Of course that did not mean that we were ready at once to turn out Liberty motors by the thousand. The engine had to undergo many tests and a large number of alterations before it was perfectly satisfactory and then special machinery had to be constructed before it could be manufactured in quantity. It was Thanksgiving Day before the first manufactured Liberty was turned out and even after that change upon change was made in this little detail and that. It was not until a year after we went to war that the engine began to be turned out in quantity.
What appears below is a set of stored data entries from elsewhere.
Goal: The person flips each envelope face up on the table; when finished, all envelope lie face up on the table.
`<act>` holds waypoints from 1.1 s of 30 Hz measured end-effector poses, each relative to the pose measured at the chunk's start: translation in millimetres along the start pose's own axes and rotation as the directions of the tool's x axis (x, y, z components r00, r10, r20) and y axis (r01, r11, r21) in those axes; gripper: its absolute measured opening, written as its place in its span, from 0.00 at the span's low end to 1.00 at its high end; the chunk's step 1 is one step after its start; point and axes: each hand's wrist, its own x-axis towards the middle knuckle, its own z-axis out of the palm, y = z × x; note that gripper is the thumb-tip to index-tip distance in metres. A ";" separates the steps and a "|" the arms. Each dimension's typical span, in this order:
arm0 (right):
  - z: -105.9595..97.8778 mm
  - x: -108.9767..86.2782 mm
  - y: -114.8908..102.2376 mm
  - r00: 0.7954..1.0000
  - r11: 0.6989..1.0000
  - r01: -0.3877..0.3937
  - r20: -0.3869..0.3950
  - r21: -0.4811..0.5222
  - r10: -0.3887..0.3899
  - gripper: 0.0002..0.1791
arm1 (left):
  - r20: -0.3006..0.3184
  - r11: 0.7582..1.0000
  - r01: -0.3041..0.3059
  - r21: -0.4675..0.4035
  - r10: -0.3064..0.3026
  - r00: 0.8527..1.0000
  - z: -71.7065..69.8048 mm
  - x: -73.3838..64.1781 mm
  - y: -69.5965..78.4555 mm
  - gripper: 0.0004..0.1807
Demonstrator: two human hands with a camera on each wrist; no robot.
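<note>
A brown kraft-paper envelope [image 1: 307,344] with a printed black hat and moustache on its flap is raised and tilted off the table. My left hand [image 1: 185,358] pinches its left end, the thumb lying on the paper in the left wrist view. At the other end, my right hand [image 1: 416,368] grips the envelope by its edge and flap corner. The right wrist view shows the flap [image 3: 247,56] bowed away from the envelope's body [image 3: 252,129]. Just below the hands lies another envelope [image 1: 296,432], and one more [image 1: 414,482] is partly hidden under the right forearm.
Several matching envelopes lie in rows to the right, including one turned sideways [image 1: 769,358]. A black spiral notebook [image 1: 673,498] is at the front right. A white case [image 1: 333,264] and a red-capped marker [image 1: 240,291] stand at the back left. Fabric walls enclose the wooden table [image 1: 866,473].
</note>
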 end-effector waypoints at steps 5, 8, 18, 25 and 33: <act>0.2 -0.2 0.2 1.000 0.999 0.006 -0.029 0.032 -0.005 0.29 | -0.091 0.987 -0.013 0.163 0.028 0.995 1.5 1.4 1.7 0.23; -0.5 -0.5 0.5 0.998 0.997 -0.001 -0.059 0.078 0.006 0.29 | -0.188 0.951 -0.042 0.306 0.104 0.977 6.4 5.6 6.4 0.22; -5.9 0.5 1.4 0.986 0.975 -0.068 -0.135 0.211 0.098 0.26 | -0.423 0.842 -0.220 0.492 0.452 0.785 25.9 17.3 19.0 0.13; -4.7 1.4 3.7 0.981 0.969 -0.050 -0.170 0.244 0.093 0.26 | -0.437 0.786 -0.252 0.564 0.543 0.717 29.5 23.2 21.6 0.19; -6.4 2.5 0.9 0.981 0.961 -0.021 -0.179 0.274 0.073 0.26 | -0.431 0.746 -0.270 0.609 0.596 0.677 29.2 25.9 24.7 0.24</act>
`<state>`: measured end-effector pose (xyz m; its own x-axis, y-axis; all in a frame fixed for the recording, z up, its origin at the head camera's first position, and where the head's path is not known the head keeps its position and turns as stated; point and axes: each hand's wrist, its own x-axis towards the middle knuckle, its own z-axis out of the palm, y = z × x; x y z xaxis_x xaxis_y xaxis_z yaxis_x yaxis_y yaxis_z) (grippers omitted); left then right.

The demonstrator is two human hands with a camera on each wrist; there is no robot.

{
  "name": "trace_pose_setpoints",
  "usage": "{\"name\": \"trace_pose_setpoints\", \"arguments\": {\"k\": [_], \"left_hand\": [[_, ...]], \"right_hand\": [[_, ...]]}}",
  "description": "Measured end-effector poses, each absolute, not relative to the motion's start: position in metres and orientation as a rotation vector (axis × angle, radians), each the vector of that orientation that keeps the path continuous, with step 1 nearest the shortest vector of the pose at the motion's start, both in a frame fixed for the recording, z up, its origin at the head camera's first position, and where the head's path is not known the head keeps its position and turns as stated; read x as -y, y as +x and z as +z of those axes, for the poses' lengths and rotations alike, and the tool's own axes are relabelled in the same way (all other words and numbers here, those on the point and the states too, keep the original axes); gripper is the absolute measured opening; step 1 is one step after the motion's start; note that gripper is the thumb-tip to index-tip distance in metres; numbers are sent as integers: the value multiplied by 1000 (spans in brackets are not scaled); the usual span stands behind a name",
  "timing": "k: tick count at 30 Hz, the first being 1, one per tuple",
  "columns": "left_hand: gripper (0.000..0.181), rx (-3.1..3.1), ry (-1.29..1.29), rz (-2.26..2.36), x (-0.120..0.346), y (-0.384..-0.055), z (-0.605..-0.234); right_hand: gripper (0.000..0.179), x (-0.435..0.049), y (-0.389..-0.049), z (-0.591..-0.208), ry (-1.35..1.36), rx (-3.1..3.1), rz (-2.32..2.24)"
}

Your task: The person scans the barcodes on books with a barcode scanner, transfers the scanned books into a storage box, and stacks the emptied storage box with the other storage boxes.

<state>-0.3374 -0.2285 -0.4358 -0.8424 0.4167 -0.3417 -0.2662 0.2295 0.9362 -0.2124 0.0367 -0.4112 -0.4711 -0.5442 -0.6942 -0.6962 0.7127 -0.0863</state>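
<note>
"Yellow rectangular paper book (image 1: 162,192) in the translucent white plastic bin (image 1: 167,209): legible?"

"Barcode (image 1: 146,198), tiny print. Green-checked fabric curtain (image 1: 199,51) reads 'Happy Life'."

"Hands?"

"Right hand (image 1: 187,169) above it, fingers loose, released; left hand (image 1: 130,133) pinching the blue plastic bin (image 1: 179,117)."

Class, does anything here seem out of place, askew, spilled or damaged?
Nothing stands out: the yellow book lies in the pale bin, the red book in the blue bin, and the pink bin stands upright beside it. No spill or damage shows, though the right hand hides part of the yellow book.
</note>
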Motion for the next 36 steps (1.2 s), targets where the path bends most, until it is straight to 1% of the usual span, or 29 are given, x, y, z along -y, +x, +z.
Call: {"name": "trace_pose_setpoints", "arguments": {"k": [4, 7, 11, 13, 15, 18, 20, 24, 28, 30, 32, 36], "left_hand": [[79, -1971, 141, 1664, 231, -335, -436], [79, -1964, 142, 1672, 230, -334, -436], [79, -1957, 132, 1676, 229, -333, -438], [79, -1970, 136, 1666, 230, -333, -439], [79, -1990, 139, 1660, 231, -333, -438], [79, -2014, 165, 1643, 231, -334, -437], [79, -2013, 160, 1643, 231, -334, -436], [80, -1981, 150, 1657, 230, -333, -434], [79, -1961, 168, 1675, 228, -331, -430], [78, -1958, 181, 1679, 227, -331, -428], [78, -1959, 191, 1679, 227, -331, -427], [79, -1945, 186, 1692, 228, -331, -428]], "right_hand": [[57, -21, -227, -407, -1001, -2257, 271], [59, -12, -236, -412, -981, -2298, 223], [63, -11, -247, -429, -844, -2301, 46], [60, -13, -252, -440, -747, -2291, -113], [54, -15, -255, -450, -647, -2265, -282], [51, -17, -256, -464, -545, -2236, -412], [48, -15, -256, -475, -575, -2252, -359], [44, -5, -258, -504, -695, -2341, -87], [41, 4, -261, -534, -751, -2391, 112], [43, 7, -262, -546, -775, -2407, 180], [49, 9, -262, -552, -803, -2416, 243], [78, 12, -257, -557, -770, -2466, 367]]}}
There was nothing startlingly new about the engine. It was a composite of a number of other engines, but it was designed to be turned out in enormous quantities, and it was remarkably efficient. It weighed only 825 pounds and it developed over 420 horse-power. Some machines went up as high as 485 horse-power. An airplane engine weighing less than 2 pounds per horse-power is wonderfully efficient. Of course the Liberty was too heavy for a light battle-plane (a heavy machine, no matter how powerful, cannot make sharp turns), but it was excellent for other types of airplanes and large orders for Liberty engines were made by our allies. Of course we made other engines as well, and the planes to carry them. We built large Caproni and Handley-Page machines, and we were developing some remarkably swift and powerful planes of our own when the Germans thought it about time to stop fighting.

FLYING BOATS

So far we have said nothing about the seaplanes which were used in large numbers to watch for submarines. These were big flying boats in which speed was not a very important matter. One of the really big machines we developed, but which was not finished until after the war, was a giant with a 110-foot span and a body or hull 50 feet long. During the war seaplanes carried wireless telephone apparatus with which they could call to destroyers and submarine-chasers when they spotted a submarine. They also carried bombs which they could drop on U-boats, and even heavy guns with which they could fire shell.
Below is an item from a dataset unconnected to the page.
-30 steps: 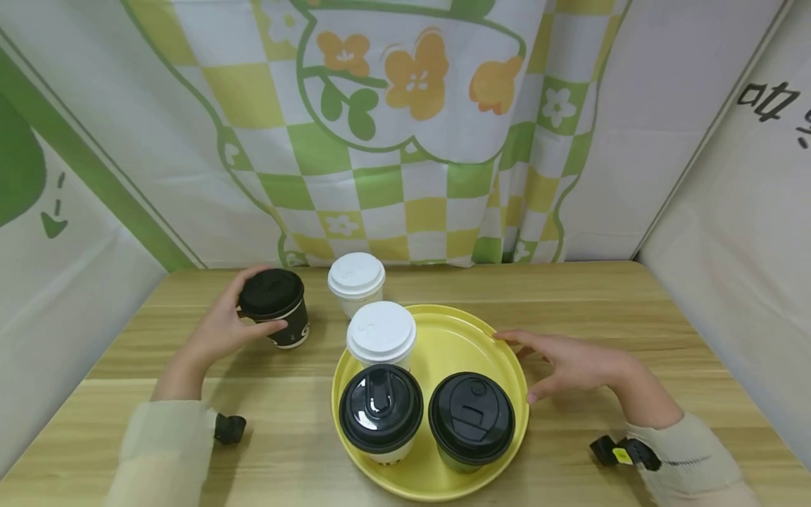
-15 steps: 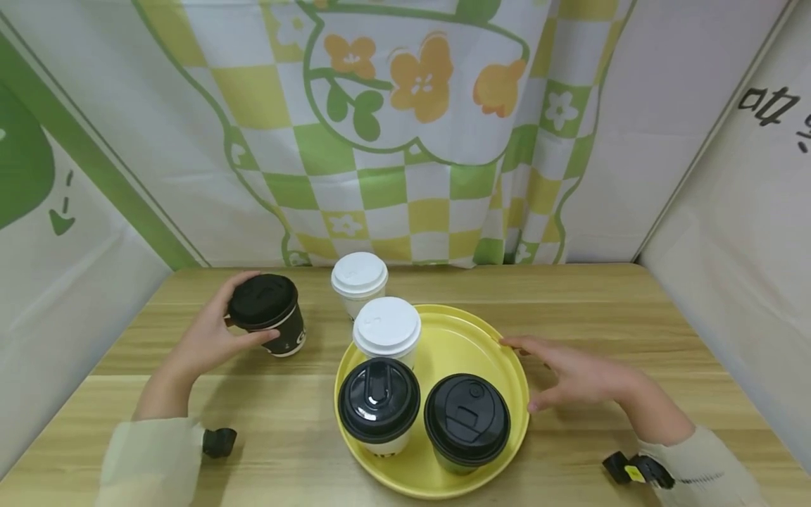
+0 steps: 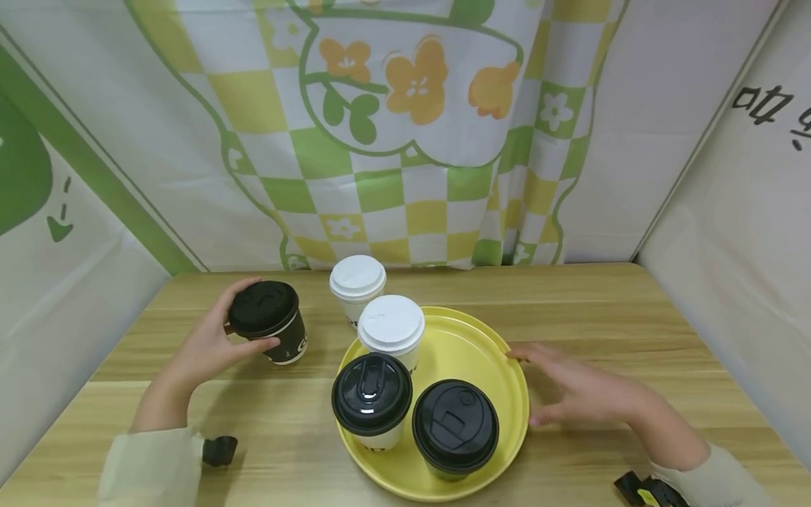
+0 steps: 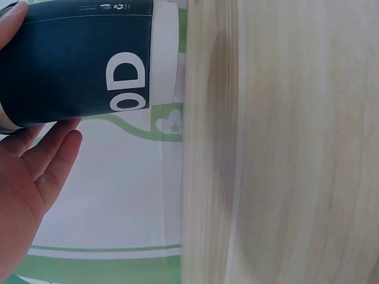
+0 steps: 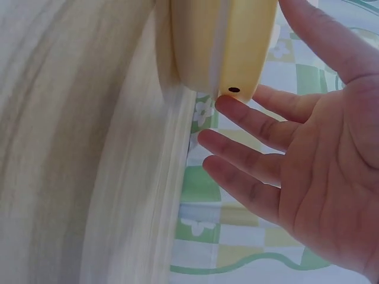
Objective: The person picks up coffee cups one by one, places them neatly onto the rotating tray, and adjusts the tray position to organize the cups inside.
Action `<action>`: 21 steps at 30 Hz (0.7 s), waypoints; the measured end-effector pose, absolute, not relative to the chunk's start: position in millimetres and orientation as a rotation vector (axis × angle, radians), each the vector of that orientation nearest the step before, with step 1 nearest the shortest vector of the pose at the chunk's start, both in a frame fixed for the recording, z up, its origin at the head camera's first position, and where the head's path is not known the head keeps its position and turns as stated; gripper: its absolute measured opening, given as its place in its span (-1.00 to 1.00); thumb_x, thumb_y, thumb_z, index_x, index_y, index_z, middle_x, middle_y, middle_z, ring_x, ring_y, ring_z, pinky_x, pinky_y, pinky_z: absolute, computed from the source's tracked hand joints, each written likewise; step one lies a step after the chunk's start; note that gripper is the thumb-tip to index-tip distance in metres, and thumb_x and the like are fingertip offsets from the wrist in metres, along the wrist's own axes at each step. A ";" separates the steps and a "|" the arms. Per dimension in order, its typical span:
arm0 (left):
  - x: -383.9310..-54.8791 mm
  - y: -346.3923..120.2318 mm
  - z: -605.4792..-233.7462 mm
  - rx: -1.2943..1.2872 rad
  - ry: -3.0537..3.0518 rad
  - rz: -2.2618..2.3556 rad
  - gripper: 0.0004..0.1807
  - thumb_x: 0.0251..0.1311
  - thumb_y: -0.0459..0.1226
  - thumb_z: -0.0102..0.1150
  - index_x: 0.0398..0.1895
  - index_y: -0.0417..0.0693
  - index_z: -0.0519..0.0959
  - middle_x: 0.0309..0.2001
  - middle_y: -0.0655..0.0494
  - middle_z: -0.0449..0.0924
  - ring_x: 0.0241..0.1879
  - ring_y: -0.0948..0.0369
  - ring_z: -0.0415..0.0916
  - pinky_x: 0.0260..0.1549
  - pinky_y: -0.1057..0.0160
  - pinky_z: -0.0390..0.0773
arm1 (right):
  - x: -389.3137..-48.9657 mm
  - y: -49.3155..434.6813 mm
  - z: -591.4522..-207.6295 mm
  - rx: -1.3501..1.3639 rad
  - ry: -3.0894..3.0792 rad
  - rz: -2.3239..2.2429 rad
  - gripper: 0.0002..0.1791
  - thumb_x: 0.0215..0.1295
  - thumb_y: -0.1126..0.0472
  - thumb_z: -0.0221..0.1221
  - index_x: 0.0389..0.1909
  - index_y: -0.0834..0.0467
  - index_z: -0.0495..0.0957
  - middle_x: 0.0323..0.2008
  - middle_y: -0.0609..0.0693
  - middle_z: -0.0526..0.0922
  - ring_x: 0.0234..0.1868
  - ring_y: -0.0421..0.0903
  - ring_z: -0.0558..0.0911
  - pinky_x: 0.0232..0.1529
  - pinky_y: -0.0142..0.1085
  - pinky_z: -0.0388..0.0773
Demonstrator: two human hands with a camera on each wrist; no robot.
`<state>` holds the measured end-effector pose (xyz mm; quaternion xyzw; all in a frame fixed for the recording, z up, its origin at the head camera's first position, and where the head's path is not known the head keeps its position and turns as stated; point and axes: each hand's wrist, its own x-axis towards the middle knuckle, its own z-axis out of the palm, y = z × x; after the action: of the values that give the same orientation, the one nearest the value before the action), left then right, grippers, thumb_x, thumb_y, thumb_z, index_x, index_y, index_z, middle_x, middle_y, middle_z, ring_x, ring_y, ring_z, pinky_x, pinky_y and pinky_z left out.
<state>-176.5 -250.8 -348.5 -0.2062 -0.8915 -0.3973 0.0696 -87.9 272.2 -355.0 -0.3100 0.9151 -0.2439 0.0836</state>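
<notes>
My left hand grips a black paper coffee cup with a black lid, fingers behind and thumb in front. In the left wrist view, the cup's pale base lies close to the wooden tabletop. At right, my right hand touches the rim of a round yellow tray with spread fingers and thumb. Three lidded coffee cups stand on the tray: a white one, one with a glossy black lid and one with a matte black lid.
Another white-lidded cup stands on the wooden table just behind the tray. A checked curtain hangs along the table's back edge, and pale fabric walls enclose both sides.
The tray has turned clockwise: its white cup went right and back, its black-lidded cups left. My right hand followed the rim nearer. My left hand shifted the black cup slightly left and nearer.
</notes>
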 end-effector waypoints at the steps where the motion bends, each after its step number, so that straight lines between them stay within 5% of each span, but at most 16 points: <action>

A still later development are the giant planes of the N. C. type with a wing-spread of 126 feet and driven by four Liberty motors. They carry a useful load of four and a half tons.

(C) Underwood & Underwood

The Flying-tank—an Armored German Airplane designed for firing on troops on the march

Early in the war, large guns were mounted on airplanes, but the shock of the recoil proved too much for the airplane to stand. However, an American inventor produced a gun which had no recoil. This he accomplished by using a double-end gun, which was fired from the middle. The bullet or shell was shot out at the forward end of the gun and a dummy charge of sand was shot out at the rear end. The sand spread out and did no damage at a short distance from the gun, but care had to be taken not to come too close. These non-recoil guns were made in different sizes, to fire 1½-inch to 3-inch shell.